For years, I dreaded getting my period. The moodiness and fatigue were so confusing, and I was so tempted to go on birth control pills just so that I wouldn't have to deal with the cyclic nature of my mood and weight.
As I learned more about this, I was shocked to discover how much of our behavior, mood, and choices depend on our hormones. It made me realize that we have to listen to our bodies and tune in to the signals.
Here is my very best attempt to break it down simply for you. To keep it simple, I'll just focus on progesterone and estrogen. (Please know that you can get into much more detail with the nuances of female hormones. This is why in my medical school, the female hormone unit was one of the most hated subjects—It's so complicated!)
The first two weeks of your cycle (starting with Day 1 of your period) are dominated by estrogen. Estrogen can make you energetic, outgoing, social and enthusiastic. It increases the serotonin (the "feel good" hormone) in your brain. It also suppresses appetite. Some people may even feel hyper.
Ovulation happens approximately 12 to 16 days before your period. Usually, you just count backwards two weeks from your expected period.
After ovulation, your hormones switch and progesterone takes over. Progesterone increases your GABA receptors in the brain, calming you and helping you to sleep. Some people may get too demotivated, others love this "mellow" time.
A drop in hormones is when it all gets crazy. Around the time when your period actually starts, both of your hormones plummet for about 1 to 3 days. And it's this sudden drop in progesterone and estrogen that makes us feel the worst.

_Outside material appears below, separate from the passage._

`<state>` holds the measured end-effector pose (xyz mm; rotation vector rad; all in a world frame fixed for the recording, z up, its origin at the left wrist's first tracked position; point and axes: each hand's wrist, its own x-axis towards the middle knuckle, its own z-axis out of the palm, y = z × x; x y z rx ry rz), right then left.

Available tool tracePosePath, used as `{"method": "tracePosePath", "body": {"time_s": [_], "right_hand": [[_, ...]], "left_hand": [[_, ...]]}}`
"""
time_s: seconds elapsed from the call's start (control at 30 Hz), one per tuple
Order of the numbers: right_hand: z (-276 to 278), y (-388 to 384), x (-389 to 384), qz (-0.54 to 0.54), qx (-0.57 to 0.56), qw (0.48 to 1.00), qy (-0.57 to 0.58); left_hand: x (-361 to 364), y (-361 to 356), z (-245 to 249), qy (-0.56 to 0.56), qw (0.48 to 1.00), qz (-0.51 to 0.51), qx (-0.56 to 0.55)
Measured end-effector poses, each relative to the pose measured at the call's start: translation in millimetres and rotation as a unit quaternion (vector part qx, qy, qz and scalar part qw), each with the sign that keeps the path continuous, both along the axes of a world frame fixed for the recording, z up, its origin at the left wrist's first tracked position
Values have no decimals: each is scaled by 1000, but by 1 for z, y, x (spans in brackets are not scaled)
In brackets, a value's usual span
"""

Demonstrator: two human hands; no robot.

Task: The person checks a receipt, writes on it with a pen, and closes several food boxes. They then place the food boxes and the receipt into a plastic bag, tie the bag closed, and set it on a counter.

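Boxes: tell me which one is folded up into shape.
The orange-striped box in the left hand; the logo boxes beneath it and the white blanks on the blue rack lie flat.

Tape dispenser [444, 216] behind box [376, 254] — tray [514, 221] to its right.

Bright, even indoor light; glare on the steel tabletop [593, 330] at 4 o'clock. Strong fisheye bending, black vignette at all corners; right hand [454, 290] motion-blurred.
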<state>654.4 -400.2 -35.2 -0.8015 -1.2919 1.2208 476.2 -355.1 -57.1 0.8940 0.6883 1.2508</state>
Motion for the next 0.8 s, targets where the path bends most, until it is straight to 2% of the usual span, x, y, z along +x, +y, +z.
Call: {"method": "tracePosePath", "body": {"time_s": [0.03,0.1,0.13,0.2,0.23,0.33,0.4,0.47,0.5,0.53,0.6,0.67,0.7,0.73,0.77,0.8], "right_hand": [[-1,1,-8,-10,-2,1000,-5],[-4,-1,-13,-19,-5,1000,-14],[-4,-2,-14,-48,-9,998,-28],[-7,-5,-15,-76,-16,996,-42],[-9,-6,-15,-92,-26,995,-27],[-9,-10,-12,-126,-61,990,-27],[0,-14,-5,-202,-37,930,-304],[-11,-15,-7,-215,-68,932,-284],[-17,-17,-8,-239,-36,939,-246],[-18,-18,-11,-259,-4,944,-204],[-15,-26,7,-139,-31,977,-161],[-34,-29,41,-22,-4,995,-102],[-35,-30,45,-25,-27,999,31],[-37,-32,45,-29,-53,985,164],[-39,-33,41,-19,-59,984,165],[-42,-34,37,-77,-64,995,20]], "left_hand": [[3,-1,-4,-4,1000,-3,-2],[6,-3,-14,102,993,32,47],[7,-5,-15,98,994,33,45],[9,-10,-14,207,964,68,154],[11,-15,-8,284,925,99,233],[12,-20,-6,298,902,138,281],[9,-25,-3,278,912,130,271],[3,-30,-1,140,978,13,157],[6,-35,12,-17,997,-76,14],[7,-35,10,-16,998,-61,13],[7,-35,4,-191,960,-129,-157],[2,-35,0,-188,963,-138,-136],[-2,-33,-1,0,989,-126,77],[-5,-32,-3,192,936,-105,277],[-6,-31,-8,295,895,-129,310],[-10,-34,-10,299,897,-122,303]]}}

Are you sad, tired, and irritated, all at the same time? Do you feel your mood and energy at the low point and then get better after a day or two? It's your hormones.

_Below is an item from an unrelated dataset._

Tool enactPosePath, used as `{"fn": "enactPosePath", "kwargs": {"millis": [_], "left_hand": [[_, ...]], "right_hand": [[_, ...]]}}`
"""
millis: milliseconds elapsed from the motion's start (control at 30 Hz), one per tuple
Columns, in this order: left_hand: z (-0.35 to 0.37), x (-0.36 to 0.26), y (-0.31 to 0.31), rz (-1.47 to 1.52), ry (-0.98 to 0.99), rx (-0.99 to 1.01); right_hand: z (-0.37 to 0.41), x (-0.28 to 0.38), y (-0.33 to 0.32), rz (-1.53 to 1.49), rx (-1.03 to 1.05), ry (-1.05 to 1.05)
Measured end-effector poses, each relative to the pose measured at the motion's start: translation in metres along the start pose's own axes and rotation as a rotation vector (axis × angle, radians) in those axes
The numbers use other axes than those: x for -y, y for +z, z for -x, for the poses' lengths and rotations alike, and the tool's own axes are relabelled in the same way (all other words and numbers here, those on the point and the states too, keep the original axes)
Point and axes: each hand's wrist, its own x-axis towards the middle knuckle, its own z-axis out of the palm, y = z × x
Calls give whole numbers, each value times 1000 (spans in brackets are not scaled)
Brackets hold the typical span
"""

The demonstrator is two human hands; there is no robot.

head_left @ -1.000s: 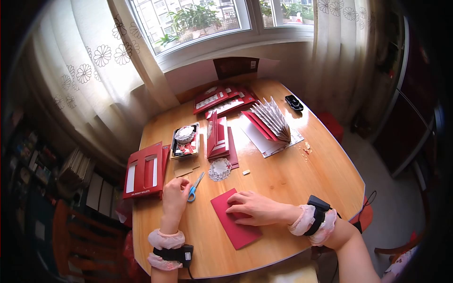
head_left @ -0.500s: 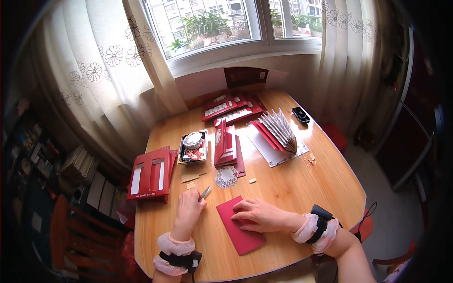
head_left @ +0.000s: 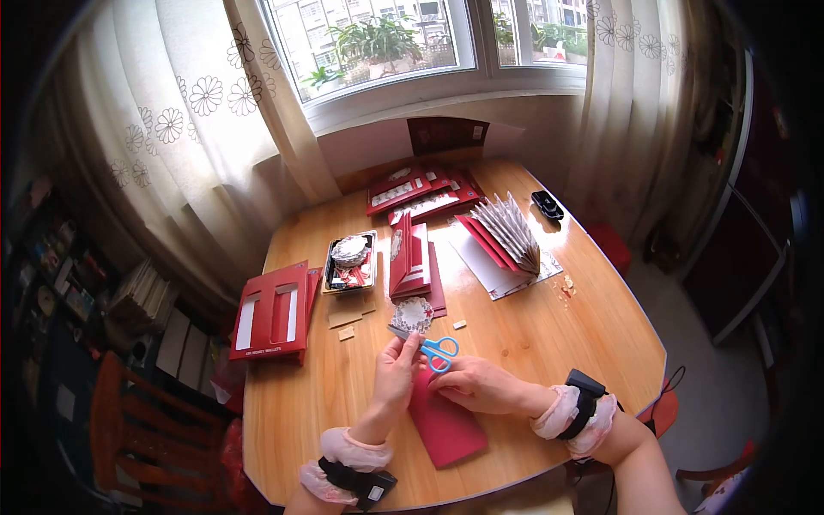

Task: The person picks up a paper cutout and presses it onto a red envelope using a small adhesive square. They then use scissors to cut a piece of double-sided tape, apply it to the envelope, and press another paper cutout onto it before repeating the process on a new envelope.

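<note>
Between the thumb and fingers of my left hand (head_left: 395, 378) is a pair of scissors (head_left: 427, 347), held around the blades, with the light blue handles pointing right. My right hand (head_left: 487, 386) has curled fingers at the upper edge of a red paper envelope (head_left: 451, 433) and pinches it there, close beneath the scissor handles; its fingertips are partly hidden. The envelope's lower end rests on the table near me. Just beyond the scissors lies a round patterned paper doily (head_left: 412, 312).
A black tray (head_left: 375, 262) holds more round papers and red pieces. Red packs (head_left: 273, 322) lie at left, others (head_left: 421, 190) at the back. Red folders (head_left: 410, 262) stand mid-table. A fanned paper stack (head_left: 506, 236) and a black object (head_left: 547, 206) are at right.
My left hand has moved right and now shows the scissors with their handles outward. My right hand has gone from lying flat on the envelope to pinching its upper edge.
</note>
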Motion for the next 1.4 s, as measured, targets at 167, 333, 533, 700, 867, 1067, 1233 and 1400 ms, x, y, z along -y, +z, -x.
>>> {"fn": "enactPosePath", "kwargs": {"millis": [167,333,533,700,867,1067,1233,1400], "left_hand": [[-3,22,7,159,-43,15],[-5,26,2,113,4,41],[3,23,10,7,80,28],[4,27,10,-84,152,97],[9,27,18,-114,194,104],[8,26,11,-357,124,285],[9,23,10,-452,130,301],[10,21,11,-541,144,310]], "right_hand": [[3,4,-4,122,-10,-45],[6,13,-14,242,-288,117],[-5,14,-26,369,-382,213],[-2,4,-20,361,-367,239],[-3,-23,-29,157,-530,500],[-6,-47,-31,190,-651,439],[-15,-57,-22,332,-646,370],[-21,-78,-14,-48,-652,426]]}}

Crying, and feeling that your life is terrible? It's because both of your major hormones left you hanging. Some studies have also revealed that reaction time may be longer (e.g., you may be slower to react when the car in front of you makes a sudden stop), so be extra-careful driving or playing sports.
Exercising may feel more stressful and strenuous than usual. Lastly, your immune system is depressed at this time so you are more likely to get colds/ infections.
How YOU can work with your hormones:
Estrogen. So, the simplified version is this: When estrogen predominates during the first two weeks of your cycle, you naturally eat 15% less. Not only that, but you're more energized to exercise, and you're more sensitive to insulin. This is when I'd advise you to do longer workouts. It's also a good time to tackle difficult tasks at work.
Progesterone. When progesterone dominates, you may automatically eat about 15% more. Your body temperature is higher. This is because your body thinks you might be pregnant. If you didn't get pregnant, the progesterone begins to drop and this is a good time to use meditation or yoga as PMS will start to set in.
So! Our lesson here is this: Work with your body to optimize your nutrition, mental focus, and athletic performance. Start tuning into your own cycles and plan around it NOT against it.
Also, if you are one any kind of hormone therapy, including oral contraceptive pills, just forget everything I just I told you above! Most contraceptive pills and hormones give you steady levels of hormones and don't mimic your natural cycle at all. Therefore, you won't get fluctuations like you do in the natural female hormonal cycle.
We are not the same as men and so we should not be copying men's diets, exercise and lifestyles. I hope you find this helpful and use this as a tool to tune in, look inwards. Working with your own body, is the first step to achieving your ideal self.